5. Term and Amendment of Plan. This Plan was adopted by the Board on July 2, 2009 (the “Effective Date”). The Plan shall expire 10 years after the Effective Date. The Board may terminate or amend the Plan in any respect at any time. Except as provided in Section 4(a), in no event may any action of the Board with respect to the Plan adversely alter or impair the rights of a Stock Award recipient, without his or her consent, under any Stock Award previously made.

6. Governmental Regulation. The Company’s obligation to deliver shares of the Common Stock under the Plan is subject to the approval of any governmental authority required in connection with the authorization, issuance or sale of such shares.

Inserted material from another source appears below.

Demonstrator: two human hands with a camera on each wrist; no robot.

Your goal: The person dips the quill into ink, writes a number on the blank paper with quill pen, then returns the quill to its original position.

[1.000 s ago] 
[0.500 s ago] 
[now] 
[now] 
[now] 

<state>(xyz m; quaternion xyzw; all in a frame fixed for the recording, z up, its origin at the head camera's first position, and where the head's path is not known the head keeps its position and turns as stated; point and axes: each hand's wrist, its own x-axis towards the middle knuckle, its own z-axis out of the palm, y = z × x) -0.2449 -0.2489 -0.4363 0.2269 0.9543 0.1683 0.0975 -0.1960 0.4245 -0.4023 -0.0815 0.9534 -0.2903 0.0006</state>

7. Withholding of Additional Income Taxes.

(a) Upon the grant of a Stock Award for less than the fair market value of the Common Stock, the Company, in accordance with Section 3402(a) of the Code and any applicable state statute or regulation, may require the recipient to pay to the Company additional withholding taxes in respect of the amount that is considered compensation includable in such person’s gross income. With respect to the grant of a Stock Award for less than the fair market value of the Common Stock, the Committee in its discretion may condition such event on the payment by the recipient of any such additional withholding taxes.

(b) At the sole and absolute discretion of the Committee, the recipient of a Stock Award may pay all or any part of the total estimated federal and state income tax liability arising out of the receipt of such Stock Award (a “Tax Event”) by tendering already-owned shares of Common Stock or by directing the Company to withhold shares of Common Stock otherwise to be transferred to the recipient of such Stock Award as a result of the receipt thereof

 

2


in an amount equal to the estimated federal and state income tax liability arising out of such event, provided that no more shares may be withheld than are necessary to satisfy the recipient’s actual minimum withholding obligation with respect to the Stock Award. In such event, the recipient must, however, notify the Committee of his or her desire to pay all or any part of the total estimated federal and state income tax liability arising out of a Tax Event by tendering already-owned shares of Common Stock or having shares of Common Stock withheld prior to the date that the amount of federal or state income tax to be withheld is to be determined. For purposes of this Section 7(b), shares of Common Stock shall be valued at their fair market value on the date that the amount of the tax withholding is to be determined.

8. Choice of Law. The law of the State of Delaware shall govern all questions concerning the construction, validity and interpretation of this Plan, without regard to that state’s conflict of laws rules.